Bruce Springsteen & The E Street Band
Milano, stadio San Siro, 25/06/2008
Ormai è ufficiale: Bruce Springsteen non è umano. Come spiegare altrimenti che a ormai 60 anni suonati è più in forma che mai, tanto da reggere tre ore di concerto? O che questo concerto di San Siro è stato forse più bello e spettacolare di quello di novembre al Forum di Assago o del 2003 sempre a San Siro? O che l’esecuzione dei brani è più vivace, più densa, più energica di quella degli ultimi concerti dal 2000 in poi?
Interrogate chiunque sia stato a San Siro il 25 giugno e abbia potuto vedere l’istrione Springsteen e nessuno vi darà una risposta diversa. Sin dalle prime battute il boss cerca il pubblico, si lancia in mezzo alla gente più spesso che mai, tende mani, getta l’acqua per rinfrescarli (lui pare non ne abbia bisogno, lui non è umano), bacia le ragazze, fa suonare la chitarra dalle mani del pubblico. E intanto suona, suona da Dio con la sua E-street Band (a proposito, un’altra rivelazione: E sta per “eterna”) regalando alcune delle migliori esecuzioni degli ultimi anni.
Tutta la scaletta si muove fra rarità assolute (Summertime blues, None but the Brave, Candy’s room, una emozionante I’m on fire praticamente dimenticata negli ultimi tour, e ancora Darlington County e Bobbie Jean) e i “cavalli di battaglia” come Badlands, Born to run, Darkness on the edge of Town, Out in the Streets, Rosalita, con tanto dell’intramontabile Dancing in the Dark nel finale. Fra questi due momenti, il Boss ha tempo voglia ed energia da vendere per inserire qui e là le canzoni del nuovo album (Radio nowhere, Girls in their summer clothes, ma soprattutto le bellissime Last to Die e Long Walk Home, sconvolgenti per tensione musicale, emozionanti, infinite per durata e per sensazioni trasmesse).
Ma c’è anche spazio per chicche come Spirit in the Night e Racing in the Streets, lunghissima, bellissima, sorretta da un ispirato Roy Bittan alle tastiere. E poi ancora, su tutte, una Because the Night che vede un assolo-balletto di Nils Lofgren che mostra di non voler essere l’eterno secondo di Little Steven, ma di avere personalità e senso del palco da vendere.

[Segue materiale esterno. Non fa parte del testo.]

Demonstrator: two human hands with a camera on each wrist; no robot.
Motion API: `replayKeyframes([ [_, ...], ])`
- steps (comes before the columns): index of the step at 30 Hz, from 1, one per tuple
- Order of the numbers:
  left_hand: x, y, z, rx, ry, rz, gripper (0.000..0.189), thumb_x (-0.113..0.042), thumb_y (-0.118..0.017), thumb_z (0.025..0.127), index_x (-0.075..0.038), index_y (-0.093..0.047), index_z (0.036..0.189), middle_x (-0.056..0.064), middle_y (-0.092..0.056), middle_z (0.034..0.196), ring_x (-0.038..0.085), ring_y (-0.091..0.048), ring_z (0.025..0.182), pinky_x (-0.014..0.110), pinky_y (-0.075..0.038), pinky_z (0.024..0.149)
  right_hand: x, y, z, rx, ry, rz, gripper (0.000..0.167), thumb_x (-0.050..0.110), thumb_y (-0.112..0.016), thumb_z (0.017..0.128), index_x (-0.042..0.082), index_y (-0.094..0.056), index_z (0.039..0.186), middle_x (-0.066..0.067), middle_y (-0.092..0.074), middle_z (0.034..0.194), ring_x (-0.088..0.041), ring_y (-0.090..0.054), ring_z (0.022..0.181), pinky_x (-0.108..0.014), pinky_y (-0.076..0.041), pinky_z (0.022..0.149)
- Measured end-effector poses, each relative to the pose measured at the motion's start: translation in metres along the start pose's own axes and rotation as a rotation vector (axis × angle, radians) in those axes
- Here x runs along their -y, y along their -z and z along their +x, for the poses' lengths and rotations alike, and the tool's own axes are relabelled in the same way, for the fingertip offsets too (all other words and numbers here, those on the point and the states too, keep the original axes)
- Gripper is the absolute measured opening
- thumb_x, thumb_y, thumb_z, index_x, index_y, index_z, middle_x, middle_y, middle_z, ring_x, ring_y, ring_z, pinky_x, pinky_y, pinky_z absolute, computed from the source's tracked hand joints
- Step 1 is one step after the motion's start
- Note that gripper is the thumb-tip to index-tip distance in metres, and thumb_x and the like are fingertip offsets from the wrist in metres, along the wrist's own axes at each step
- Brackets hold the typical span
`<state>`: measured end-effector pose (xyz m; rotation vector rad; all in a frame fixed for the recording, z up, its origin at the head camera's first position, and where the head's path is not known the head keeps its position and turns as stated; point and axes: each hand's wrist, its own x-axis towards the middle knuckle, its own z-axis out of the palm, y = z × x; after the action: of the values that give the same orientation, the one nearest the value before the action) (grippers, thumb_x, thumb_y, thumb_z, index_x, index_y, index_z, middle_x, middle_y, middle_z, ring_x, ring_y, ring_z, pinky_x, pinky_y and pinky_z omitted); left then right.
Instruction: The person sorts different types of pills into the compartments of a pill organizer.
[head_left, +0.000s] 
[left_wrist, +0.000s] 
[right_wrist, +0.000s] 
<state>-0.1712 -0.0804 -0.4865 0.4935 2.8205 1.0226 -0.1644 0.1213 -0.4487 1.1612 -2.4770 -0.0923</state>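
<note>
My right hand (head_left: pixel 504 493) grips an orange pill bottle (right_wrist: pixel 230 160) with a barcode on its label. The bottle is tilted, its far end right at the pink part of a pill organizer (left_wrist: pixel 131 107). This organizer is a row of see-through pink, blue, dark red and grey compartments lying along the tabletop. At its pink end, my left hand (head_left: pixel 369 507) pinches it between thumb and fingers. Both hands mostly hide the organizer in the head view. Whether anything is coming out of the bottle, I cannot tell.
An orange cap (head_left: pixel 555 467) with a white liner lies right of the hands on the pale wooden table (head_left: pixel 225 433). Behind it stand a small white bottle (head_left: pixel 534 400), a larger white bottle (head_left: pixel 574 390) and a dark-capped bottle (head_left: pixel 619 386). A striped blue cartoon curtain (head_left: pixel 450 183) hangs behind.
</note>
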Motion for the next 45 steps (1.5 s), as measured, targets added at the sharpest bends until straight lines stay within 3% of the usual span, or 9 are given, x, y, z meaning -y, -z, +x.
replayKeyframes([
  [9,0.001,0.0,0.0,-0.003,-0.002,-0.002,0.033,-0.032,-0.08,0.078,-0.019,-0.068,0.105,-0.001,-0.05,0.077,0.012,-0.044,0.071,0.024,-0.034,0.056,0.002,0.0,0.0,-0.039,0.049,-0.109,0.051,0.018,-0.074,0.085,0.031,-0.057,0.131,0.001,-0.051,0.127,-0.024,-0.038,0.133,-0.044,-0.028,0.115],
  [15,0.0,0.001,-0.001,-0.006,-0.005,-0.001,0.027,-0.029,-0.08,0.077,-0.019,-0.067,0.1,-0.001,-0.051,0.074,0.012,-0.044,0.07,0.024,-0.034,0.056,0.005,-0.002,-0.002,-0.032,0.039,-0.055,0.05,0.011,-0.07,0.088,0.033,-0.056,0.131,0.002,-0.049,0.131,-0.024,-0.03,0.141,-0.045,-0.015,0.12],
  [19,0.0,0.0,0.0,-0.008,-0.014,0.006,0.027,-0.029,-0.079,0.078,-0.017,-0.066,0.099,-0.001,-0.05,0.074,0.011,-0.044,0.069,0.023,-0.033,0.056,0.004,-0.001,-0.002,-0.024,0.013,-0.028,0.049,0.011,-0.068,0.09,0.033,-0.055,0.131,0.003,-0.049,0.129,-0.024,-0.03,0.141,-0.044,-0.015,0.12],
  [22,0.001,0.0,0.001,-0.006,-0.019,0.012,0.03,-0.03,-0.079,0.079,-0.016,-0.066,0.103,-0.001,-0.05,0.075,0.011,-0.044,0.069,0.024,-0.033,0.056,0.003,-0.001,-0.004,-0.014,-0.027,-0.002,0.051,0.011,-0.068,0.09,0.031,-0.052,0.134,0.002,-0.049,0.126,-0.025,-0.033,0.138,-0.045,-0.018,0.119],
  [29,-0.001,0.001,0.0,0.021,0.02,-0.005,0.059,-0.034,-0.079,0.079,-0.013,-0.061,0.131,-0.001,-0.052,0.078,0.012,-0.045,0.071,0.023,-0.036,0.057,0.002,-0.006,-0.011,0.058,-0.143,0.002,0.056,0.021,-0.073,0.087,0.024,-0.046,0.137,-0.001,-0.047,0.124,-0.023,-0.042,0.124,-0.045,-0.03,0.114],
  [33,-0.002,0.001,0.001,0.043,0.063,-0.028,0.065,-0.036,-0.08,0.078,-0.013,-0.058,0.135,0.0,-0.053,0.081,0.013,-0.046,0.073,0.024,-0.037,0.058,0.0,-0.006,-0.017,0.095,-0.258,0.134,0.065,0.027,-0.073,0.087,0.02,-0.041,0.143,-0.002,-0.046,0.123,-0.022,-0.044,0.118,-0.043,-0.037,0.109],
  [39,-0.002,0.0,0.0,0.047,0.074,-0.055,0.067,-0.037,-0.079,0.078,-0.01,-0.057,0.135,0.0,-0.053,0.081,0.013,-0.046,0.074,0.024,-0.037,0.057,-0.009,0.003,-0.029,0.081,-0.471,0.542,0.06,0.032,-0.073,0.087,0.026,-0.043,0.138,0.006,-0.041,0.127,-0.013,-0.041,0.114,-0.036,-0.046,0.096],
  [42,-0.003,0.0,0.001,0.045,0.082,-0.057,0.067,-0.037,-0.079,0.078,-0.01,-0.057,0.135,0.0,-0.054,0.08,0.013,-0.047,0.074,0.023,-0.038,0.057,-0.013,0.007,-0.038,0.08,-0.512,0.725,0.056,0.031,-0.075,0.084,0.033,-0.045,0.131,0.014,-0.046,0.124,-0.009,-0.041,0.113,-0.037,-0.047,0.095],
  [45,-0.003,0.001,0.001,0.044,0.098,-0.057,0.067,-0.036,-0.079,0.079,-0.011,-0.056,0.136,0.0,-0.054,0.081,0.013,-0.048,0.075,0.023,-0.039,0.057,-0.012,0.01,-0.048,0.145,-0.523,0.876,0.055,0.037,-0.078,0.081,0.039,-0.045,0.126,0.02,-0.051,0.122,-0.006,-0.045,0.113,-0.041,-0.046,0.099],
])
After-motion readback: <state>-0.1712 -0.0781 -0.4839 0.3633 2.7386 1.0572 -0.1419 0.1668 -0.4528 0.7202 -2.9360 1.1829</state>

A questi mini-spettacoli nello spettacolo il pubblico del Boss è abituato: il duetto di chitarre fra Springsteen e Little Steven su Prove it All Night, appena all’inizio ne è un altro esempio; o il Boss che finge di svenire per il caldo mentre è in forma più che mai (sveniranno varie persone in tribuna, ma lui no, lui non è umano)o ancora l’inizio acustico di Hungry Heart interamente cantato dal pubblico, o l’inedita scelta di presentare canzoni a richiesta, la passeggiata fra il pubblico in Mary’s Place, o il coro dello stadio intero su The Rising, o lo show del batterista su She’s the one.
Il punto è che il concerto meriterebbe per ogni canzone un libro intero, e ne sono state suonate 29, tutte oltre i 6 minuti. Perciò, meglio raccontare direttamente il finale: come al solito, il Boss qui sembra arrivare ogni volta a suonare l’ultima canzone non della serata ma della sua vita, e poi al ritmo di One Two Three, va avanti, va ancora avanti con un altro pezzo. Dopo un medley di traditional rock, dopo Born to Run, Rosalita, Bobbie Jean (una sequenza che da sola ucciderebbe qualunque altro gruppo suonata con l’intensità con cui la suona la E-street Band), Dancing in the Dark per il coinvolgimento e l’emozione generale sembrerebbe l’ultima davvero. E invece ce n’è ancora per tirare fuori American Land, che dura 10 minuti, e qui il Boss chiede ai suoi di raggiungerlo sulla pedana piazzata in mezzo al pubblico, e in un attimo sono tutti là a stringere la mano ai fortunati mentre parte il coro finale. Sembrerebbe finita, davvero finita. E invece il Boss chiede alla band di fare ancora un altro pezzo: è la cover di Twist and Shout, e allora non c’è bisogno di raccontare cosa succede nello stadio a questo punto.
Diciamo solo che alla fine lui è ancora lì, voglioso di suonare, di abbracciare il pubblico, di stare in mezzo alla gente. E la gente avrà ancora voglia di vederlo suonare fra 5, 10, 20 anni. Già, perché se non lo avete ancora capito, ormai è ufficiale: la musica ha reso Bruce Springsteen immortale.